Es delgado, tiene una virgen tatuada en el antebrazo, joven, moreno, y dice no tener miedo de que le pase algo por cuestionar a la autoridad.

Viveros López logró rescatar la imagen antes de que los trabajadores de Obras Públicas demolieran la capilla, pero se pregunta dónde quedó su fe y su costumbre de reunirse con sus familiares cada año para agradecer a la virgen lo que da la vida.

Tras una reunión de vecinos celebrada la mañana de ayer, Viveros López aseguró que habitantes de La Raza, Felipe Ángeles y Cubitos están a la expectativa ya que la alcaldía marcó más capillas para derribarlas.

Acompañados de policías municipales el jueves pasado, los trabajadores de Obras Públicas llegaron sin denuncia alguna para derribar, bajo el argumento de que obstaculizaba el libre tránsito, la capilla que no había tenido ningún problema durante administraciones pasadas.

Pero Viveros López confía en que los habitantes de La Raza no permitirán que la alcaldía tire más capillas. “El pueblo se va unir, somos vecinos unidos, no nos vamos a dejar. Ese miedo que tenía la gente ya pasó”.

Viveros López forma parte del comité responsable de la capilla y cuenta que fue construida para disminuir los índices de drogadicción entre los jóvenes de la colonia, así como atenuar la inseguridad.

“Cada vecino puso un granito de arena para construir esa capilla, todos cooperamos, alrededor de 40.”

La Raza está ubicada en la parte alta de un cerro que domina la capital del estado, entre casas a medio construir, callejones empinados y cientos de escalones, un lugar que por años ha protagonizado la nota roja.

“Nos tienen en un aspecto que no. Sea el Cerro de Cubitos, La Raza o Felipe Ángeles, nos tienen en el aspecto de que somos vagos, malvivientes. Dicen: se drogan, hacen desmanes, cuando las cosas en estas colonias han cambiado”, afirma Viveros López.

Llega el Perro a la alcaldía

La sangre de Óscar Pelcastre, dirigente de la Federación de Organizaciones Independientes de Hidalgo (Foideh), brota de su dedo y mancha la cara de la niña blanca que fue colocada frente a la Casa Rule.

Su voz amplificada por varias bocinas altera la parte vieja de la capital, corre en medio de los carros y choca contra las paredes de los comercios de pastes, cantinas y cocinas económicas, tiendas de ropa.

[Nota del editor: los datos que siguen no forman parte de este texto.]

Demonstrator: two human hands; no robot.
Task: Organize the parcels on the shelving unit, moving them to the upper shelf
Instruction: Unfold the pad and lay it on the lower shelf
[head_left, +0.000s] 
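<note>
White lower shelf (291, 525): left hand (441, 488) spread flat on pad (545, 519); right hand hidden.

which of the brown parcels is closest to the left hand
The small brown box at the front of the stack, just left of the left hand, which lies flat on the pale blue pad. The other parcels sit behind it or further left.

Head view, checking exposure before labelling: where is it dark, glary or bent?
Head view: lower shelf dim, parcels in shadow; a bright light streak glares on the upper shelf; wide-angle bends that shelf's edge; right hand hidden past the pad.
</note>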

Pide que la presidencia municipal se disculpe ante la imagen de la Santa Muerte y advierte que ya vienen en camino los hijos de la medianoche molestos por la destrucción de una de sus capillas.

Una camisa blanca con la leyenda de la Santa Muerte, una tensión constante en la mirada, un actuar nervioso como a la espera de algo. Todos lo observan. Pelcastre pide respeto a la libertad de profesar cualquier religión.

La puerta principal de la presidencia municipal de Pachuca permaneció resguardada por policías.

En algún momento, el titular de la Secretaría de Seguridad Guillermo Vergara Aguirre pidió a Pelcastre entrar a la alcaldía para platicar. Después de media hora, salió acompañado por el secretario general Rubén Muñoz Saucedo.

Los acuerdos: un padrón de capillas y reubicar aquellas que impiden el tránsito en la vía pública. Muñoz Saucedo con la cara de “ojalá ya no regrese”.